* [WORK INSTRUCTIONS]:
Output must consist only of the lines of the material below from the one with "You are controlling" through the one with "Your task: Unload", each reproduced exactly; no pictures belong in it.

* [DATA SUPPLIED]:
:::

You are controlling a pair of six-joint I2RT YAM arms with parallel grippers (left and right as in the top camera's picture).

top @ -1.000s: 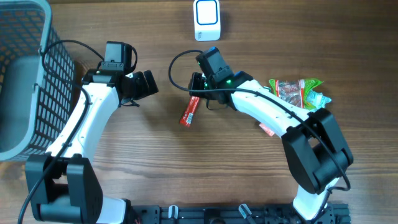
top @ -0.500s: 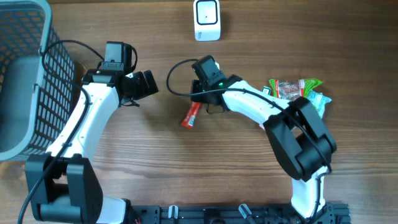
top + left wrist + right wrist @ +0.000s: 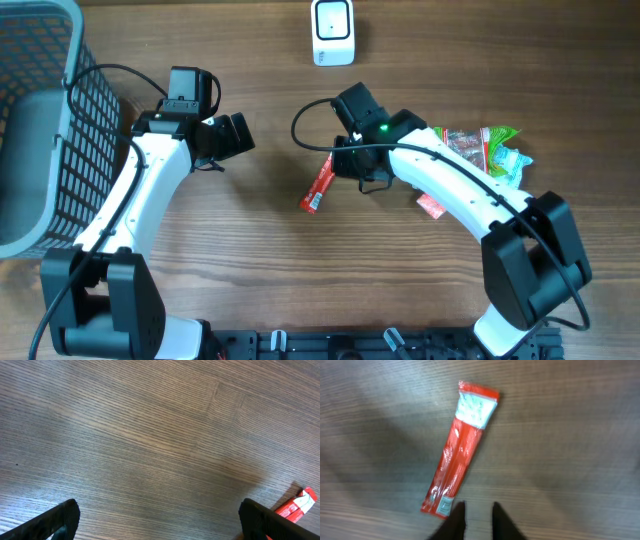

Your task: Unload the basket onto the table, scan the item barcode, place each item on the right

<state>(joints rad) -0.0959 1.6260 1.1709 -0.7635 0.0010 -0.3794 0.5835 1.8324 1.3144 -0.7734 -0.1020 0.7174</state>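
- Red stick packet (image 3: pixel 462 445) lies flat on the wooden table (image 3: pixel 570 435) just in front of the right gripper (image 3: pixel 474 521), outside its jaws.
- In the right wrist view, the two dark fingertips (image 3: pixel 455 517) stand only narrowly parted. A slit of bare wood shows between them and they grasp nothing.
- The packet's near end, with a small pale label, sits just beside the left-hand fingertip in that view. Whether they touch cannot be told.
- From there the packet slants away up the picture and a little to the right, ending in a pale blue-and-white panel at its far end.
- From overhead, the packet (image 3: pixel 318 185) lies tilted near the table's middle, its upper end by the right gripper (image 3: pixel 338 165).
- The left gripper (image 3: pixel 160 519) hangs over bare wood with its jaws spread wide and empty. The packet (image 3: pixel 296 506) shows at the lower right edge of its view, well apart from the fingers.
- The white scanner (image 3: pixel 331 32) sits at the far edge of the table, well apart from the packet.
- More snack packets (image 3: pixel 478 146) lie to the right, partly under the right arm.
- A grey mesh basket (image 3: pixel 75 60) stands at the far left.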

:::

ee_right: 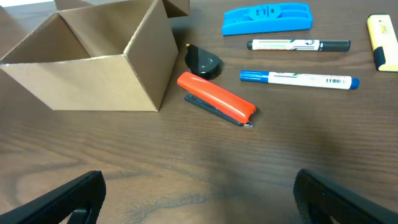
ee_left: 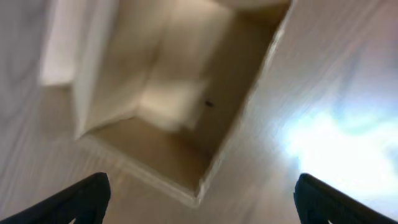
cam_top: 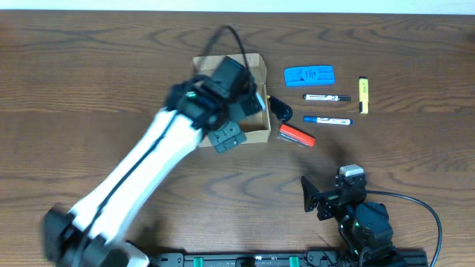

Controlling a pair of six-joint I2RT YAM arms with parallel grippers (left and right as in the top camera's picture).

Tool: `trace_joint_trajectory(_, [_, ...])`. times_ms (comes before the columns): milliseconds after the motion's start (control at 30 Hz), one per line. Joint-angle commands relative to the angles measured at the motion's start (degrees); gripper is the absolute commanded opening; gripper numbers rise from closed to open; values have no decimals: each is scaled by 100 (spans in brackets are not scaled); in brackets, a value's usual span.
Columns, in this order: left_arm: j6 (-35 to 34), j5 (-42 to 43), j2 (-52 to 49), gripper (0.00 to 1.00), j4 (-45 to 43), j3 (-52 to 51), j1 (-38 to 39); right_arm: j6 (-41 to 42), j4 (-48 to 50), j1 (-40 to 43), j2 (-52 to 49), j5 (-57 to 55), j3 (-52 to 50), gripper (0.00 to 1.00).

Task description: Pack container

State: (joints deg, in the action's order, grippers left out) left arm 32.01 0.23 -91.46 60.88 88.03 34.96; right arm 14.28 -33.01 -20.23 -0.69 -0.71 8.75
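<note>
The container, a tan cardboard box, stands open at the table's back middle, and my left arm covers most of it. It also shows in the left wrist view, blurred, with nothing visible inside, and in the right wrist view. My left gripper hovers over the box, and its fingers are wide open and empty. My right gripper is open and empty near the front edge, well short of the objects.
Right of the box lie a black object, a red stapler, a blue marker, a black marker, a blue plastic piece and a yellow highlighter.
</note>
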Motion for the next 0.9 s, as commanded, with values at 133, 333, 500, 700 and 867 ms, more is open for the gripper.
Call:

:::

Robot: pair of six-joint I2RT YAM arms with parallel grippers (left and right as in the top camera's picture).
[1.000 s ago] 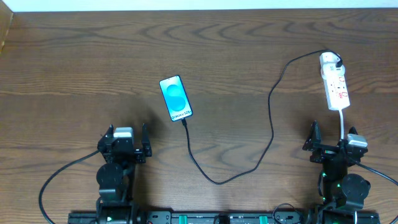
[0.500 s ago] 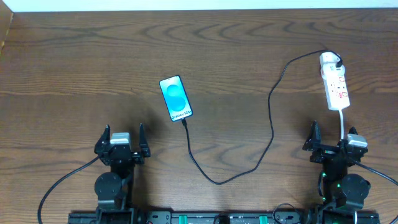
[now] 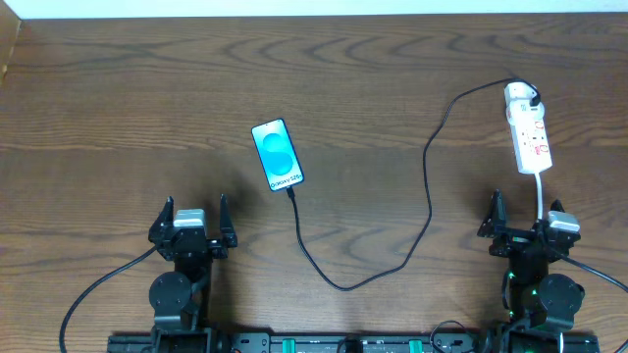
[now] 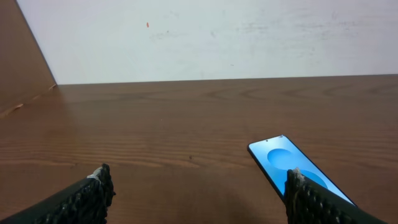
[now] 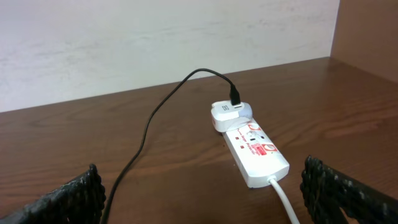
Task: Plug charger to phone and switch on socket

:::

* [TASK SOLUTION]:
You are controlling a pair of six-joint I2RT YAM arms with parallel grippers (left and right as in the top camera's picture).

top @ -1.000s: 
top @ -0.500s: 
top + left wrist + right wrist @ +0.000s: 

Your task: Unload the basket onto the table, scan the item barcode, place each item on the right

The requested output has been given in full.